**WHAT THE EXERCISE ASKS:**
Reproduce the whole listing exactly.

**PROVIDED DATA:**
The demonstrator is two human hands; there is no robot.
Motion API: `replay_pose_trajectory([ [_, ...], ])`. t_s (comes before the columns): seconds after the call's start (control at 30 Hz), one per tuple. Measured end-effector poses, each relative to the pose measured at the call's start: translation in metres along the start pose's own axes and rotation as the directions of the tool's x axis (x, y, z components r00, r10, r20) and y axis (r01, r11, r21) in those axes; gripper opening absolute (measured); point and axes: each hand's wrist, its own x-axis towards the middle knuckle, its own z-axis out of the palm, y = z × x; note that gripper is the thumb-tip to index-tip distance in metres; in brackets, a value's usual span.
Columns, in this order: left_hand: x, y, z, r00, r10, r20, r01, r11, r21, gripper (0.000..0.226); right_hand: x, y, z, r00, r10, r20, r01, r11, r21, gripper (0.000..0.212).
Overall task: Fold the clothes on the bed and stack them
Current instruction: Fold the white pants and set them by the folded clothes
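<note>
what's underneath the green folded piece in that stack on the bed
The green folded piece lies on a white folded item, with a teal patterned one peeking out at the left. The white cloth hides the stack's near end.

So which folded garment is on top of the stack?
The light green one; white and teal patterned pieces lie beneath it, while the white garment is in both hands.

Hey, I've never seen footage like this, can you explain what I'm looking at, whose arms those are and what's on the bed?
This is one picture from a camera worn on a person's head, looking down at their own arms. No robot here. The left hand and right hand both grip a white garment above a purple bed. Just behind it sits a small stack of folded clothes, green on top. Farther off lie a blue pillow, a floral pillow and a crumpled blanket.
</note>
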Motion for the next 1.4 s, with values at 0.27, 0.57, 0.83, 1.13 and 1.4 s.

**FINAL ANSWER:**
The demonstrator is two human hands; there is no robot.
Motion API: `replay_pose_trajectory([ [_, ...], ])`. t_s (comes before the columns): seconds after the call's start (control at 30 Hz), one per tuple. Measured end-effector poses, each relative to the pose measured at the call's start: translation in metres along the start pose's own axes and rotation as the directions of the tool's x axis (x, y, z components r00, r10, r20) and y axis (r01, r11, r21) in those axes; gripper opening absolute (measured); point and axes: each hand's wrist, its own x-axis towards the middle knuckle, its own z-axis out of the palm, y = z × x; note that gripper is the thumb-tip to index-tip distance in metres; in brackets, a value's usual span.
Columns, in this order: left_hand: x, y, z, r00, r10, r20, r01, r11, r21, gripper (0.000..0.226); right_hand: x, y, z, r00, r10, r20, r01, r11, r21, gripper (0.000..0.212).
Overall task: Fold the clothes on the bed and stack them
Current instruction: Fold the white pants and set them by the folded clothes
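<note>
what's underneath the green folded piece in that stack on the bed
The green folded piece lies on a white folded item, with a teal patterned one peeking out at the left. The white cloth hides the stack's near end.

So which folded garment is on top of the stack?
The light green one; white and teal patterned pieces lie beneath it, while the white garment is in both hands.

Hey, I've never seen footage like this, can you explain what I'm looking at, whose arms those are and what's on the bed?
This is one picture from a camera worn on a person's head, looking down at their own arms. No robot here. The left hand and right hand both grip a white garment above a purple bed. Just behind it sits a small stack of folded clothes, green on top. Farther off lie a blue pillow, a floral pillow and a crumpled blanket.
</note>
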Motion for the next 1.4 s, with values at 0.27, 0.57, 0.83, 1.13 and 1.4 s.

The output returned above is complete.